La Chine a également annoncé 120 millions de dollars d'investissement pour la modernisation du port de Beira. Le directeur de EMATUM décrit cela comme stratégique pour ses affaires, et décrit la Chine comme un marché clé pour leur thon :

"La Chine a un potentiel énorme pour nous... Si la moitié de la population consommait notre thon, il ne faudrait pas exporter vers les autres marchés. Nous pêchons le thon avec seulement 24 navires, mais nous ne devrions pas arrêter là – il y a une énorme opportunité pour la croissance, donc notre capacité peut augmenter beaucoup »

Avec de telles déclarations, il sera important de voir dans quelle mesure EMATUM reste fidèle à ses objectifs d'approvisionnement des mozambicains en thon de haute qualité.

Défis de durabilité

L'attention du public a été essentiellement tournée vers le montage financier qui entoure EMATUM, et très peu de choses ont été dites sur son impact environnemental – un sujet important pour un pays où la biodiversité marine connaît une baisse inquiétante. Il fut un temps où ses crevettes – pêchées surtout par le biais de sociétés mixtes entre des sociétés de Mozambique et des entreprises étrangères – étaient le principal produit d'exportation du pays, mais cela a diminué considérablement au cours des dix dernières années, en raison de l'incapacité de l'Etat à arrêter la surpêche.

L'impact des activités d’EMATUM sur les ressources halieutiques est difficile à prévoir. Les rapports de la CTOI suggèrent que les thons migrant dans les eaux du Mozambique peuvent être pêchés dans des limites durables, mais la situation dépend dans une large mesure de la capacité de contrôler l'effort de pêche dans la région. L'addition de 24 bateaux de pêche commerciale supplémentaires est un élément important. Mais mettre l'accent uniquement sur le thon peut se révéler trompeur. Les palangriers opérant au Mozambique ont ciblé historiquement bien plus de requins et d’espadons que de thons – par exemple, le thon représente seulement 13% des captures des palangriers de l’UE au Mozambique, les requins et espadons composant la majorité des captures restantes. Il est donc fort probable qu’EMATUM fera de même. En fait, Africa Confidential rapporte que les premiers débarquements effectués par EMATUM étaient dominés par les captures de requins, pas de thons.

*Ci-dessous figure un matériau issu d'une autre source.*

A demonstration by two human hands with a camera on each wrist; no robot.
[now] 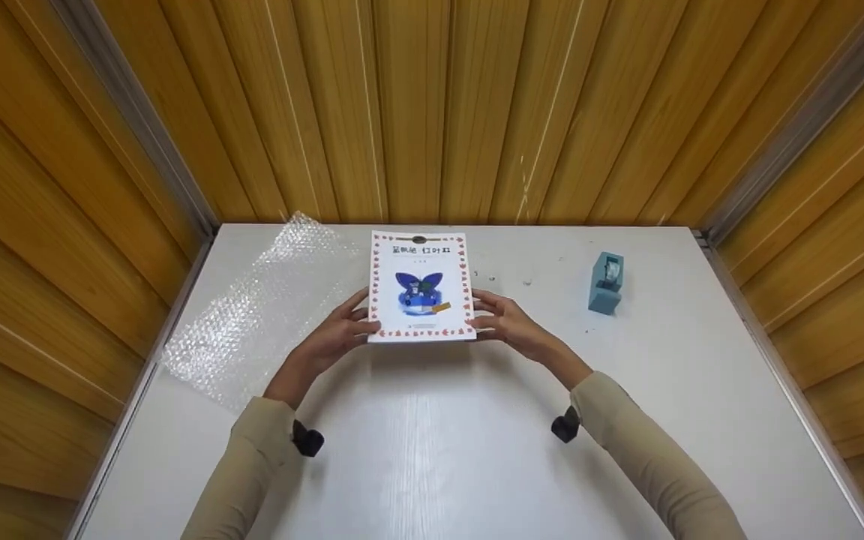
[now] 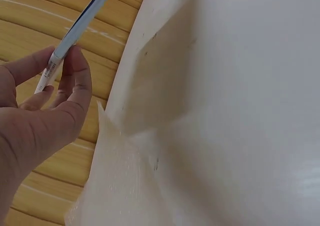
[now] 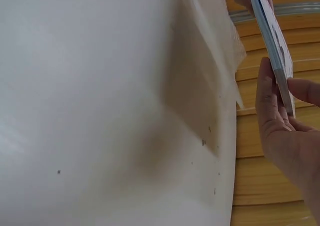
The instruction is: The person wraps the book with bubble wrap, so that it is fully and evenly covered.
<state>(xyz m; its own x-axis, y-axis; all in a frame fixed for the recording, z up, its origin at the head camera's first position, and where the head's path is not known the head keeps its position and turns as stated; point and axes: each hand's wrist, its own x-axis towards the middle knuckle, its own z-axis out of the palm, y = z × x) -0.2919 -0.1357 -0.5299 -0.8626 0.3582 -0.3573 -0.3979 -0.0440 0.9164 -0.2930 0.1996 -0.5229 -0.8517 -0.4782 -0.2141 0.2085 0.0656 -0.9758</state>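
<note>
Book held above counter, front cover facing head camera. Left hand pinches left edge, right hand right edge, fingers gripping firmly both sides. Bubble wrap lies on counter to left, teal tape dispenser to right. Specks between, too small to identify.

On the front cover of a white, rectangular paper book with a red leaf-patterned border, a row of large black Chinese characters is running across the top, apparently starting with 蓝 and including 红叶; the others are staying unclear. A tiny grey line of print is sitting beneath it, and another small dark line is lining the foot; both are proving illegible. In the left wrist view, a striped, barcode-like black-and-white marking is showing near the book's end, its digits being unreadable.
</note>
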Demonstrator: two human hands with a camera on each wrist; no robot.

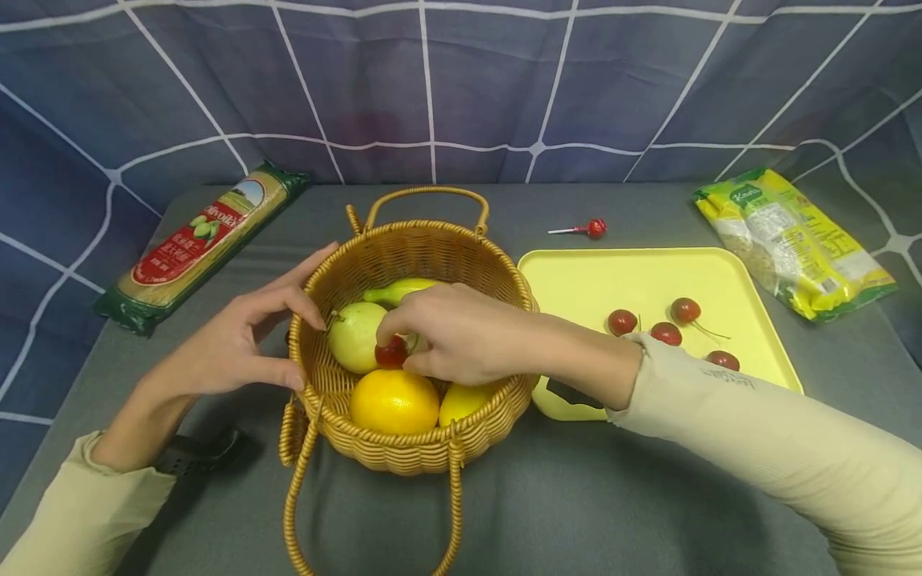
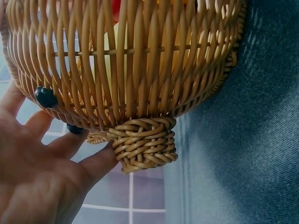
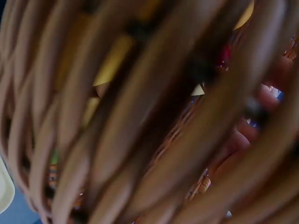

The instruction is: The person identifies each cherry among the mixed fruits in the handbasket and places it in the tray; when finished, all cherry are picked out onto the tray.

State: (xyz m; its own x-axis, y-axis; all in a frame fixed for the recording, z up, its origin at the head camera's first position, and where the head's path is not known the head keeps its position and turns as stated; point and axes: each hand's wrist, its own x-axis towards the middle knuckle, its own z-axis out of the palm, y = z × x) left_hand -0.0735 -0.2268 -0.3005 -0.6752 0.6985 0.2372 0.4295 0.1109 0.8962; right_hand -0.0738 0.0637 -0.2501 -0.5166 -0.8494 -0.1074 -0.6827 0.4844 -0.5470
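Note:
A round wicker basket stands mid-table in the head view. Inside lie a green pear, an orange, a partly covered yellow fruit and a long yellow-green fruit. Reaching in over the right rim, my right hand pinches a red cherry between the pear and the orange. My left hand touches the basket's left rim with spread fingers and thumb. In the left wrist view it lies beside the woven wall. Blurred wicker fills most of the right wrist view.
Right of the basket, a yellow tray bears several cherries. Behind it lies a red lollipop. A yellow-green food bag is at far right, a spaghetti pack at back left. One basket handle hangs toward the front.

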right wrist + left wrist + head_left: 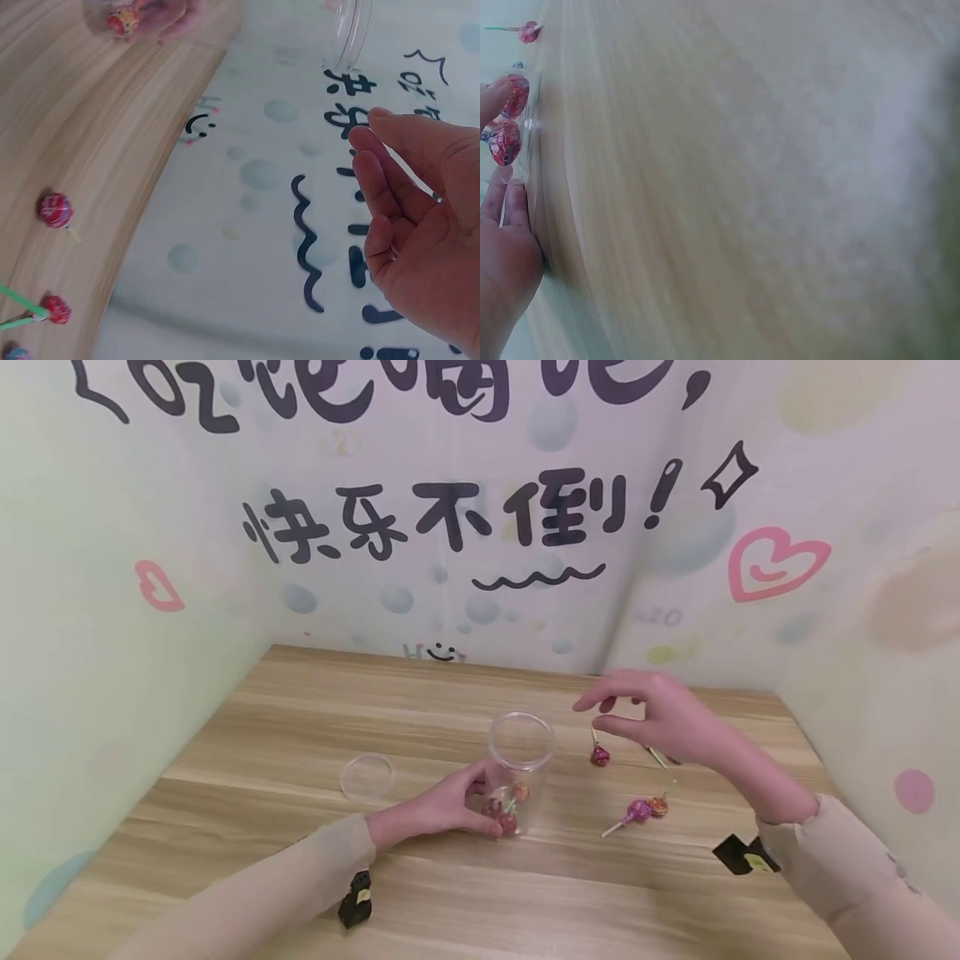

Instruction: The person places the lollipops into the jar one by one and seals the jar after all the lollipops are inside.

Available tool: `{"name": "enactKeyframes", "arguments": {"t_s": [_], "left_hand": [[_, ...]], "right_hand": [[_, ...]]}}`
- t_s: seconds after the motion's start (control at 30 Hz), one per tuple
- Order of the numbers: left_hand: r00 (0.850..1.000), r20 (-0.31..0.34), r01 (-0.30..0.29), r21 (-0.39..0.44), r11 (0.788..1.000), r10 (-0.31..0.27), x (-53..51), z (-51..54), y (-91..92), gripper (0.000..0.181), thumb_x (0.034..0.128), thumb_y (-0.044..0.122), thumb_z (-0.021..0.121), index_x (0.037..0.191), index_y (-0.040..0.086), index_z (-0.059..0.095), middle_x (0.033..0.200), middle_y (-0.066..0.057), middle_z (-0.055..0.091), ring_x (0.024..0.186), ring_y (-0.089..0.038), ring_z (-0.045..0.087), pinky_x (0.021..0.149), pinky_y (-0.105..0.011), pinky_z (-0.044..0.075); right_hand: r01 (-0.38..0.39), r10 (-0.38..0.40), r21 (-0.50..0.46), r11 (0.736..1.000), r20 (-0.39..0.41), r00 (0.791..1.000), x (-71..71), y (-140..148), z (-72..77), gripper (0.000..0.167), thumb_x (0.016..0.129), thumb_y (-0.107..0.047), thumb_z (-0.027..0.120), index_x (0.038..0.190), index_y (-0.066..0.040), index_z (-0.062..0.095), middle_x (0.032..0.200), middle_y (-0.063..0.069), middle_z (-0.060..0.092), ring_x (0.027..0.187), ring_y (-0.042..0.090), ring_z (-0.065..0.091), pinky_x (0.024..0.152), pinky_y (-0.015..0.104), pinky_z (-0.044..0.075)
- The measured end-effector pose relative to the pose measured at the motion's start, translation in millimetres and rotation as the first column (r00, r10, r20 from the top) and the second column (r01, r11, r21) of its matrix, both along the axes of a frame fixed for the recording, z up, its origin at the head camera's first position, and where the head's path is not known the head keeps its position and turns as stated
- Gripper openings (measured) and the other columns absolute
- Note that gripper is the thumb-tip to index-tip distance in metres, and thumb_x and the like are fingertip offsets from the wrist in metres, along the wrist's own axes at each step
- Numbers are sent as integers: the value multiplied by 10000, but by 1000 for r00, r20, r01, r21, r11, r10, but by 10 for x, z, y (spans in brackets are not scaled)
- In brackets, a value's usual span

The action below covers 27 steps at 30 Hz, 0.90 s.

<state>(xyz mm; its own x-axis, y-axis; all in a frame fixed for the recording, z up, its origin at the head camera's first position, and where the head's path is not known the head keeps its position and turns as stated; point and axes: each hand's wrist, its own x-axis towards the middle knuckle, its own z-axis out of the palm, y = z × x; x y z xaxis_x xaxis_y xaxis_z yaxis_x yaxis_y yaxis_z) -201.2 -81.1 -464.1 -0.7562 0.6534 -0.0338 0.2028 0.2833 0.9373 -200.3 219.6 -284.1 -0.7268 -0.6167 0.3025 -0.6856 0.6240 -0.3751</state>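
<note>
Plastic jar, clear, cylindrical (534, 774), holding red- and orange-wrapped lollipops (507, 823): we gripped it, left hand (448, 802), on the wood-grain desk (600, 902); our right hand (663, 718) hovered nearby, fingers relaxed.

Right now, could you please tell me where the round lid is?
In the head view, the lid lies on the table, left of the clear jar.

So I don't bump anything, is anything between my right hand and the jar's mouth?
Nothing visible stands between your right hand and the open jar; the lid lies on the jar's other side.
</note>
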Motion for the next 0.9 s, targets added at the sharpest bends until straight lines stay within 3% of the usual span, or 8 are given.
{"name": "enactKeyframes", "arguments": {"t_s": [0.2,0.3,0.53,0.9], "left_hand": [[1000,3,0,6,1000,0,5,10,-3,799,756,141,853,1431,144,426,1452,-89,509,1317,-288,519,1142,-487,374],[1000,1,1,3,1000,-1,14,23,-1,798,756,137,852,1430,140,426,1449,-93,505,1315,-287,517,1140,-478,370],[1000,-15,8,9,1000,-8,21,40,5,815,748,125,853,1438,121,419,1436,-105,516,1300,-286,534,1134,-441,381],[1000,-16,7,15,1000,-7,14,34,10,829,744,127,857,1446,129,415,1433,-106,520,1298,-286,536,1128,-423,381]], "right_hand": [[37,-37,18,999,-21,999,73,166,-167,296,827,-85,780,1062,-259,733,1002,-146,727,838,-43,590,715,226,494],[30,-30,46,998,4,1000,132,208,-282,285,832,-90,776,1061,-254,730,991,-167,723,821,-53,586,703,209,522],[29,-29,12,1000,71,997,210,313,-545,293,846,-65,753,1040,-283,725,979,-180,723,839,-48,587,677,204,506],[72,-65,-40,997,152,986,334,600,-928,277,830,30,726,1041,-149,720,972,-76,723,836,-40,622,728,210,571]]}}
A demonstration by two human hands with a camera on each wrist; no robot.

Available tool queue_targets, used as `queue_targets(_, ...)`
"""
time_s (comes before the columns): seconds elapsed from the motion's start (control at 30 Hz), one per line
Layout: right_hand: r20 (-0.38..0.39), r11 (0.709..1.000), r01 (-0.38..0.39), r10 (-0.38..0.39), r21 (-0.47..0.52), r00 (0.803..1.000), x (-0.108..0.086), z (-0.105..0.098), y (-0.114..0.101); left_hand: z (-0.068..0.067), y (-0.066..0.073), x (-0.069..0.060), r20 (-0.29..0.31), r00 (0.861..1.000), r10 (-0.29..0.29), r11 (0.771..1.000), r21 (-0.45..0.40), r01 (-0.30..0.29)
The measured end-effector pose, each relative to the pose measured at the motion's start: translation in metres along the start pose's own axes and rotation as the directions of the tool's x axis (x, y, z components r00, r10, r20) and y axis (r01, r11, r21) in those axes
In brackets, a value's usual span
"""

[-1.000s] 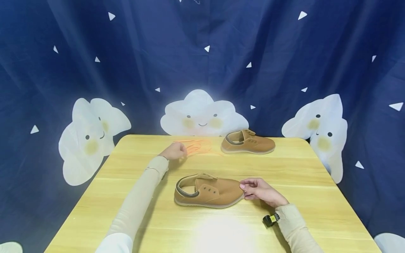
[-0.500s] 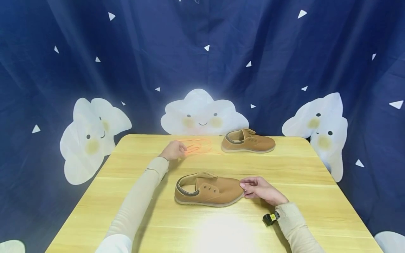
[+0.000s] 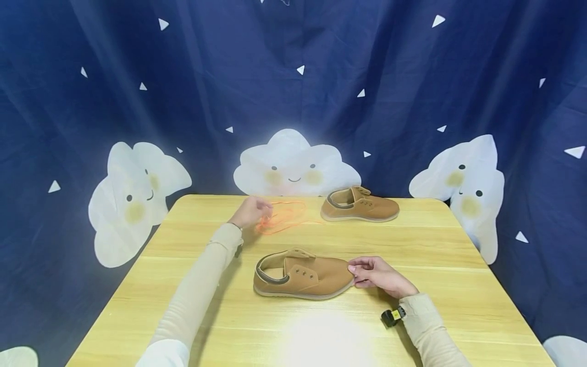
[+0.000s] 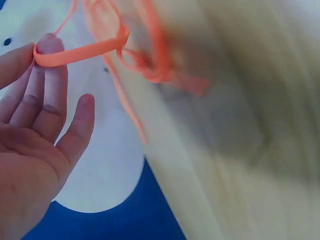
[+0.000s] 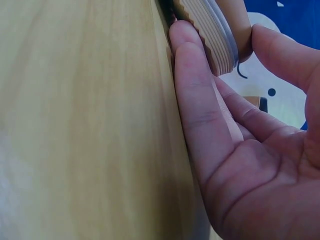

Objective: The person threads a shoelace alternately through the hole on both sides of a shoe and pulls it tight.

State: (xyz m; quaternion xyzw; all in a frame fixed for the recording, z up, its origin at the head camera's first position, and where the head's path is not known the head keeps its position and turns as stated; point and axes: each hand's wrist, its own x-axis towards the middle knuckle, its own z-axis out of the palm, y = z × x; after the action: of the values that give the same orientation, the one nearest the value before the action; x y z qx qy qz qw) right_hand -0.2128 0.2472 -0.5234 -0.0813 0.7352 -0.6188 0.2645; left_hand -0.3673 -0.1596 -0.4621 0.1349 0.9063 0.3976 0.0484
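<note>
An orange lace [image 3: 286, 216] lies loosely looped near the table's far edge. My left hand [image 3: 252, 211] pinches part of it; in the left wrist view a strand [image 4: 80, 53] runs from between thumb and finger of the hand [image 4: 45, 115]. A brown shoe [image 3: 321, 275] rests in the middle, toe to the right, its eyelets unlaced. At its toe, my right hand [image 3: 380, 277] holds the tip. In the right wrist view the thumb of this hand [image 5: 250, 150] touches the upper, with fingers under the ridged sole [image 5: 215, 42].
A second brown shoe [image 3: 362, 205] stands at the table's far edge, right of the lace. The wooden table [image 3: 458, 285] has a bright glare patch near its front. A dark blue curtain [image 3: 380, 56] with clouds and triangles hangs behind and at both sides.
My left hand has risen slightly and moved a little away from me, and the orange loops have shifted, some spreading nearer to me. The right hand and both shoes look unmoved.
</note>
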Motion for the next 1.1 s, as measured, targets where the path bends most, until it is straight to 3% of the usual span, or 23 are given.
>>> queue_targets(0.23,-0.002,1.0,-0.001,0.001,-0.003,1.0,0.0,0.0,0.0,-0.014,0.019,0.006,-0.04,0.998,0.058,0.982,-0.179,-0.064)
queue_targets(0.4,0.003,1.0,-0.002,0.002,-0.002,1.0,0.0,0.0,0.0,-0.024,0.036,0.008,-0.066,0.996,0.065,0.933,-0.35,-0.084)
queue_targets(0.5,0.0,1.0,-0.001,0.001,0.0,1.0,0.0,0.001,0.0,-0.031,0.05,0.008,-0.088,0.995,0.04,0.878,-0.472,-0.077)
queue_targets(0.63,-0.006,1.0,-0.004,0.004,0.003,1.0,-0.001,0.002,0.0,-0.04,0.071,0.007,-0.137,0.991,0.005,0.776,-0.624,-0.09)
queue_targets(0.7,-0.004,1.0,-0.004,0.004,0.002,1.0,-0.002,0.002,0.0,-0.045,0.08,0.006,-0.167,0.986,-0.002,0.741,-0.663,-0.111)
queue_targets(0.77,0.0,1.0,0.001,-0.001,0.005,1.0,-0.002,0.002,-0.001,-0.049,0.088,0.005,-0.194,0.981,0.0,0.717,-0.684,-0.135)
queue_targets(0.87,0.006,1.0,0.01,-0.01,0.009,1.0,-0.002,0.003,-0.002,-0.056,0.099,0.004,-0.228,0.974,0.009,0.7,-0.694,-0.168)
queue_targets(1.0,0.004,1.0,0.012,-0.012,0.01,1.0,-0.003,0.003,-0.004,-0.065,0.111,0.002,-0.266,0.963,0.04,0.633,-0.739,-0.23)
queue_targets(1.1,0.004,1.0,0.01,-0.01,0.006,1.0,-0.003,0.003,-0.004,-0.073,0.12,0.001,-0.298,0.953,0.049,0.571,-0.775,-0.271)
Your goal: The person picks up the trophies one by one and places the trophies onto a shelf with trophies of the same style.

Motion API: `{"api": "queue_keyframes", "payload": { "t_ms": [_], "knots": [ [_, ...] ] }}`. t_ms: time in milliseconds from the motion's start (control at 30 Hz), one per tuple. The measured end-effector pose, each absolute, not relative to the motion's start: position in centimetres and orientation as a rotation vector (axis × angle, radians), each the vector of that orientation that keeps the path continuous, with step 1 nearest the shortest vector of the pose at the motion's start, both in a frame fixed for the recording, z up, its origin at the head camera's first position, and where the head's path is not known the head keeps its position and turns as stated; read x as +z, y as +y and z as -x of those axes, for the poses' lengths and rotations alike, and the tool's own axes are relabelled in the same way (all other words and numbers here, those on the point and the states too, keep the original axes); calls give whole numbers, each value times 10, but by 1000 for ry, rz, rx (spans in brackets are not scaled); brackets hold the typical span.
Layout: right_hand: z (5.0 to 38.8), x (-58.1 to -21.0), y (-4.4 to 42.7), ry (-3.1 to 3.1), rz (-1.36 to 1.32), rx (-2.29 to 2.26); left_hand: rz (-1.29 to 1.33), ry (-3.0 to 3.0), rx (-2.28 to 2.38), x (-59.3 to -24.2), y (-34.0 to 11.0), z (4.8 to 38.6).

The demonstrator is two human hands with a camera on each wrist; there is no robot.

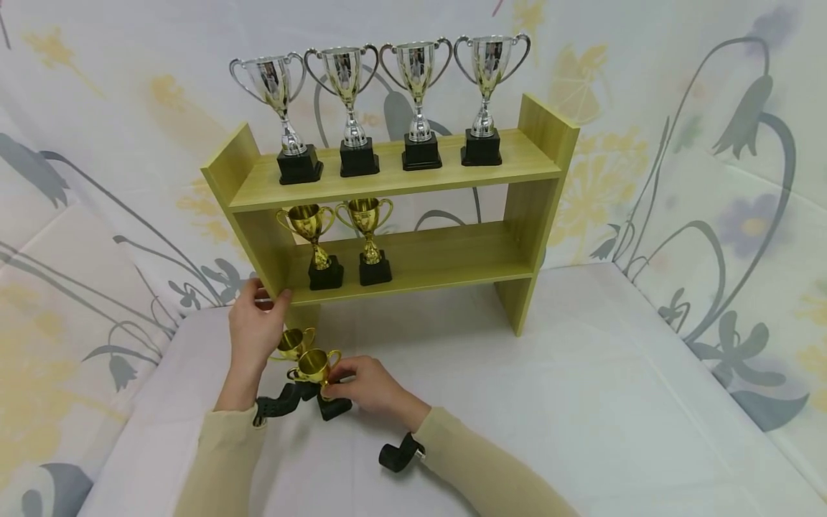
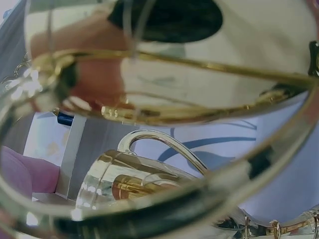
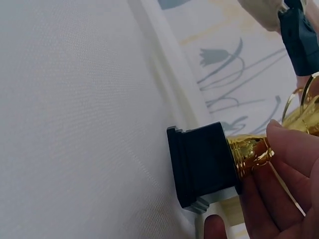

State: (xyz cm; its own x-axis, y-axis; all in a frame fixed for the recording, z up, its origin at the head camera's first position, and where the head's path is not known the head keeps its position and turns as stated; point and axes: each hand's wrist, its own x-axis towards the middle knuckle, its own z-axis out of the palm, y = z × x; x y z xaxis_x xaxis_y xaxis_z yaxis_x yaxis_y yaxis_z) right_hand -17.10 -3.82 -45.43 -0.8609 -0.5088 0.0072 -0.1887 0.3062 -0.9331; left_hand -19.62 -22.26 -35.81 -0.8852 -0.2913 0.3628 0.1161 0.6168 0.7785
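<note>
My right hand (image 1: 371,385) pinches a gold trophy cup (image 1: 314,365) by its stem, above the white table in front of the shelf's left end. The cup's black base (image 3: 202,164) shows tilted in the right wrist view. Just behind it, partly hidden, is another gold trophy cup (image 1: 293,342). At the wooden shelf unit's (image 1: 388,197) lower left, my left hand (image 1: 255,323) grips the side panel, thumb on the inner side. Gold trophy cups and a curved handle fill much of the left wrist view, where pink fingers (image 2: 32,172) show beside the panel.
Several silver trophies (image 1: 418,100) line the top shelf. Two gold trophies (image 1: 365,240) stand on the left part of the lower shelf board (image 1: 452,255). White cloth covers the table (image 1: 581,388), and flower-patterned cloth (image 1: 672,179) hangs behind and at both sides.
</note>
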Motion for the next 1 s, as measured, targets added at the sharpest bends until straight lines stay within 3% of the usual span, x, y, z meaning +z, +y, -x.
{"api": "queue_keyframes", "payload": {
  "t_ms": [1000],
  "knots": [
    [170, -450, -38, 2252, 618, -1742, -117, -2384, -1166, -357, -221, 196]
  ]
}}
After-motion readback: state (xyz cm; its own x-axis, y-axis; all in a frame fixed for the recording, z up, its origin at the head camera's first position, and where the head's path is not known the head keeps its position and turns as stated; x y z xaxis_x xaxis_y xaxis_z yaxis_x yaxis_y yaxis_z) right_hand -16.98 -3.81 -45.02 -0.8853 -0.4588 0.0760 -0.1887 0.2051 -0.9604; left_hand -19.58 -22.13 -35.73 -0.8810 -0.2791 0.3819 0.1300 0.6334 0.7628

Des données scientifiques fiables sur le statut de ces espèces de poissons sont limitées, mais de nombreux témoignages (voir ici pour un exemple de graphique) montrent que les populations de requins au large du Mozambique ont été décimées par la surpêche pour approvisionner les marchés étrangers en ailerons de requin. Si EMATUM participe à ce type d’exploitation des requins considérée comme insoutenable, la compagnie aura à affronter les critiques internationales. Mais réguler l’impact environnemental des bateaux d’EMATUM sera un grand défi : les 6 navires de patrouille d’EMATUM contrôleront ils bien les propres bateaux de la compagnie ? Le gouvernement réglementera t’il l'entreprise efficacement, imposant des amendes et des sanctions, étant donné les intérêts directs de l’Etat dans cette compagnie, qui recherche désespérément une viabilité financière?

Quelles leçons à tirer?

Le cas de EMATUM est remarquable, et les coûts pourraient être élevés, qui devront être payés par les citoyens et les partenaires au développement, tout en ouvrant potentiellement un nouveau chapitre dans le déclin de la biodiversité marine dans la région. Nous pourrions voir la saga EMATUM comme un cas isolé, mais il y a des leçons plus larges à en tirer.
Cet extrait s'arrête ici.